With the acquisition, Mullen Automotive procures a production footprint with the capability to produce up to 50,000 vehicles per year. The start-up stated that the acquisition of said factory will allow it to accelerate production of the Mullen FIVE and Bollinger B1 and B2 EVs by 12 months.

Mullen currently operates a facility in Tunica, Missouri, which will now become the company’s commercial manufacturing center, responsible for producing Mullen and Bollinger Class 1 to 6 commercial vehicles. Subsequently, FIVE production will move from Tunica to the newly acquired facility in Indiana. Mullen chairman and CEO David Michery spoke to the cash purchase:

Mullen’s acquisition of Bollinger was one of the largest transactions of its kind in the EV market. Upon closing the ELMS transaction, the company will be in a position to strategically leverage all its acquired assets to shorten its production path and aggressively expand into the commercial and consumer EV market.
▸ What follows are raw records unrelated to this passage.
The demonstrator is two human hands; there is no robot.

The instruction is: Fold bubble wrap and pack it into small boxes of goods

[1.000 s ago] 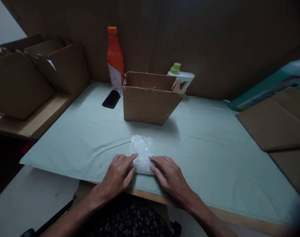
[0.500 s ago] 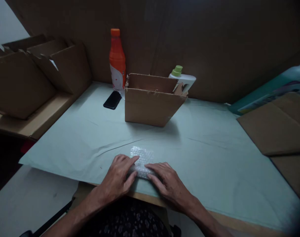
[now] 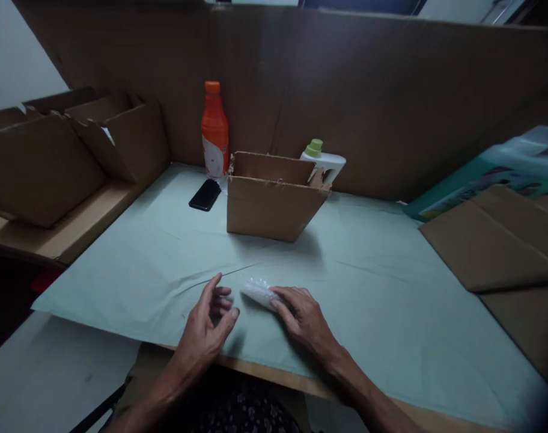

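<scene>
A small roll of clear bubble wrap lies at a slant near the front of the table, its right end in the grip of my right hand. Whether anything is inside the roll, I cannot make out. Left of it, my left hand is raised just over the cloth, thumb and fingers apart and nothing between them. Behind the roll stands an open cardboard box with a slanted right side.
A pale green cloth covers the table. Behind the box are an orange bottle, a black phone and a white bottle with green cap. Cardboard boxes stand left; folded cardboard and a teal jug are right.
The bubble wrap's flat flap is now rolled up, and the roll has turned to a slant. My left hand has let go and moved left. The view has tilted up.
</scene>
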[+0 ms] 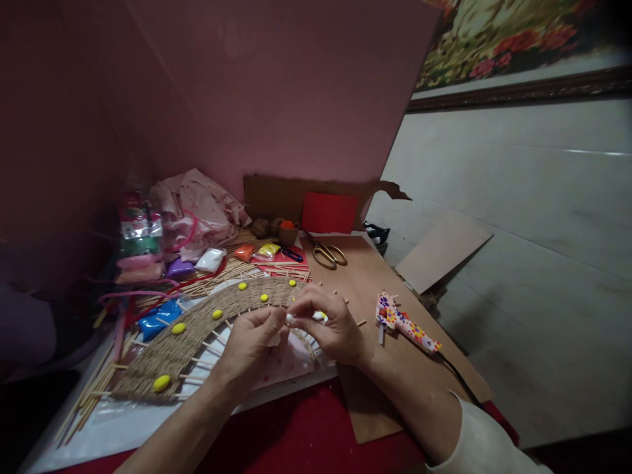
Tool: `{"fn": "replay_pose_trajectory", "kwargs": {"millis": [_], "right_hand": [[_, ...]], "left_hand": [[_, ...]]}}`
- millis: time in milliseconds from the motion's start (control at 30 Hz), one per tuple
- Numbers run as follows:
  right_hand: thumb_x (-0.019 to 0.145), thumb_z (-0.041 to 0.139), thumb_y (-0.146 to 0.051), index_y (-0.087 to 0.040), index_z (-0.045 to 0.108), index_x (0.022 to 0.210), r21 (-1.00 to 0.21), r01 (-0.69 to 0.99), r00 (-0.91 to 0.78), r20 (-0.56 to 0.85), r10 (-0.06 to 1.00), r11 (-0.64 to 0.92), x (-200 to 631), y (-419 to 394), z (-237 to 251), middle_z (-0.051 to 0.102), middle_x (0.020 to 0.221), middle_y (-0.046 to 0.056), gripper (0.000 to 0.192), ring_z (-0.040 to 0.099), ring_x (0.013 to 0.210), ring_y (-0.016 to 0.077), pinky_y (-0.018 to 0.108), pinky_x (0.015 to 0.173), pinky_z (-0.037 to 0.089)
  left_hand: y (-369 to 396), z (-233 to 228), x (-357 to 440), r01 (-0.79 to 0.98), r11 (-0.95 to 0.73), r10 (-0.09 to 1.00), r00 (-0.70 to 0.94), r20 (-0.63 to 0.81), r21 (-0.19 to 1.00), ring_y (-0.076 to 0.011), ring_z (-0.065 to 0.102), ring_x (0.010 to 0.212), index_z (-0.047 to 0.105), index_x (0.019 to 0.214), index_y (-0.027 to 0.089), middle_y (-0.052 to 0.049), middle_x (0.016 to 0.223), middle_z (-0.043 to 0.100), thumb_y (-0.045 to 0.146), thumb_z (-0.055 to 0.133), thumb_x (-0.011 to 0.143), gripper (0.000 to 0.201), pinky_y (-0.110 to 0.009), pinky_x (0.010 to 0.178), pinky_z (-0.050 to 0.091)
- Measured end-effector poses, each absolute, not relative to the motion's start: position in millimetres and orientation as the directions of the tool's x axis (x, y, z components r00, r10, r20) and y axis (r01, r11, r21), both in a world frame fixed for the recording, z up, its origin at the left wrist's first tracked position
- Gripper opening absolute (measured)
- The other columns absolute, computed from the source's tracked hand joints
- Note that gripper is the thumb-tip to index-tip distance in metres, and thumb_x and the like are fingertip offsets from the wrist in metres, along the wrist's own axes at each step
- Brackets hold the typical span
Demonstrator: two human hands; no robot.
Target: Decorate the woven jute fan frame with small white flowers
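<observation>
My left hand and my right hand meet over the front of the work, fingertips pinched together. Between them is a small white piece of what looks like modelling clay. Under my hands lies a curved band of woven brown twine, with wooden sticks poking out along its edges. Several yellow discs dot the band. A white and yellow bit shows behind my right fingers, partly covered. The band's right end is largely hidden by my right hand.
Packets of coloured clay, among them a blue one and a white one, lie behind the band. Gold-handled scissors and a flower-patterned glue gun rest on brown board. Loose sticks lie left.
</observation>
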State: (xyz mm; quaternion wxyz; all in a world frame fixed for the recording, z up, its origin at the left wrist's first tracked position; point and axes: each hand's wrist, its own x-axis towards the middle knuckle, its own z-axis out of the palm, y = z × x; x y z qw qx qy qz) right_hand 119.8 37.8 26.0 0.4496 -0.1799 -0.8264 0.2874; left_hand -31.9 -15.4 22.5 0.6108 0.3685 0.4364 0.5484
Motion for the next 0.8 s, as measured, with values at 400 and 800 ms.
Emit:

Mullen Automotive did not share the purchase price of ELMS in its recent press release, but the start-up reportedly offered over $93 million in cash and other considerations, according to previous court documents. The start-up claims to have access to $275 million to close the ELMS acquisition based upon its cash on hand and “funding commitments” of up to $240 million.

Mullen intends to launch Class 1 to 3 commercial delivery EVs in 2023, followed by the start of FIVE production in 2024.

Electrek’s take

It’s interesting to see Mullen Automotive acquire yet another start-up that couldn’t make it over the scaled production hump. The newly acquired facility could certainly help the start-up answer its own call to destiny in becoming a legitimate automaker, but they still don’t pass the sniff test here at Electrek.

We’d love to be proven wrong. We are by no means rooting against Mullen Automotive. The FIVE and FIVE RS look very cool, but this company remains a mere start-up with some prototypes until it actually starts delivering viable EVs to customers.

Why spend all this money purchasing other technologies from companies instead of using those funds to build your own passenger EVs as planned? Makes you wonder. We totally understand the entry into last-mile and commercial Evs – that segment is absolutely booming. But why now, before successfully scaling a vehicle of its own?

Hopefully, Mullen hasn’t spread itself too thin here financially, especially on the wings of “funding commitments” that make up a large majority of its available funds. Again, rooting for them, but this is definitely a “show, don’t tell” situation.